Подручные-первокурсники извлекли из портфеля железный прут и положили концами меж двух стульев. Тарасюк, крутнув из-за головы (дррень! – дверца книжного шкафа) взмахнул зловеще свистнувшим мечом и перерубил прут, вогнав острие клинка в пол.
– Браво… – сказал дипломная комиссия, осторожно возвращаясь на свои места.
– Бис! – добавили зрители, подпрыгивая в дверях.
– Теперь возьмем меч с обычным клинком, – сказал Тарасюк.
– Спасибо, – возразил председатель комиссии, легендарный декан Мавродин, – достаточно. Вы согласны со мной, коллеги? Трудно не признать, что глубокоуважаемый дипломант избрал весьма, э-э, убедительную форму защиты своих научных взглядов… да. Налицо владение предметом исследования.
Совещаясь об оценке, факультетские дамы трепыхались и пудрились, пылая местью. Мавродин с солдатской грубоватостью отрезал, что им, гагарам, недоступно наслажденье счастьем битвы, гром ударов их пугает! А за знания и любовь к науке студенту прощается все!
Тарасюка оставили на кафедре в аспирантуре.
7. ПРОФЕССОР
В тридцать он стал доктором, в тридцать два – профессором.
И, став профессором, согласно древней академической традиции немедленно женился на своей первокурснице. Переехал из аспирантского общежития в академический кооператив и зажил семейной жизнью.
По прошествии медового месяца жизнь оказалась не ах.

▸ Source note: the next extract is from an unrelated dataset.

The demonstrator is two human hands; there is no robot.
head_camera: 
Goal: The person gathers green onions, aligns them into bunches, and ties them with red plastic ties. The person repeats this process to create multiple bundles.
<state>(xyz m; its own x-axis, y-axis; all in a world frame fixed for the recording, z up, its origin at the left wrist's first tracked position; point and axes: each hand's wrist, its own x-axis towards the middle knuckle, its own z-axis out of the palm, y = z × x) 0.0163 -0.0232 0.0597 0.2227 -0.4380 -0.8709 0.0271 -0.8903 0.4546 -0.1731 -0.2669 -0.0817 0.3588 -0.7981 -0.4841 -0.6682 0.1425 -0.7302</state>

Больше всего в семейной жизни Тарасюку нравилась теща. Теща замечательно умела готовить грибной суп и штопать носки. И была благодарной слушательницей.
Что касается жены, то миловидность ее стала привычной, а бестолковость открывалась все глубже. Она ничего не понимала в оружии. Вообще Тарасюк ее мало видел. Время он делил между библиотекой и оружейными запасниками. Он писал монографию по технике итальянской школы фехтования XVI века. Тарасюк вознамерился доказать миру, что итальянцы первые прибегли к легким и гибким клинкам, рассчитанным на полное отсутствие лат, – прообразу современного спортивного оружия, – что позволило резко увеличить частоту движений и изощрить приемы до утонченности и сантиметров.
Он показывал жене, как и куда надо колоть, чтобы вывести противника из строя. Ночью жена кричала от кошмаров.
Через год жена прорыдала, что больше с ним жить не может, он был трагедией ее молодости. Тарасюку было некогда – он вычитывал гранки своей монографии и готовил тезисы доклада в Институте истории.
Теща ему сочувствовала. Теща сказала жене, что та – редкостная дура: он непьющий, добрый, безвредный, авторитетный чудак-ученый. Она приглашала Тарасюка в гости – кормить домашними обедами. Они сдружились: ей было одиноко, и она часами вязали, охотно кивая бесконечным рассказам о дагах и арбалетах. Кроме того, она была безденежна, а у него деньги вылетали веером. Не в силах смириться, что профессорский заработок весь уходит на книги и железяки, она стала покупать ему одежду и отсчитывать деньги на продукты. И как-то постепенно он переселился к ней, оставив квартиру бывшей жене: ко всеобщему удовлетворению. Огородил себе уголок книжными шкафами, поставил там диванчик и стол с настольной лампой, и стал жить.
– Горячие обеды, чистое белье, тишина и никаких претензий – что еще надо ученому? – говорил он, катая в кармане свинцовый снаряд от балеарской пращи.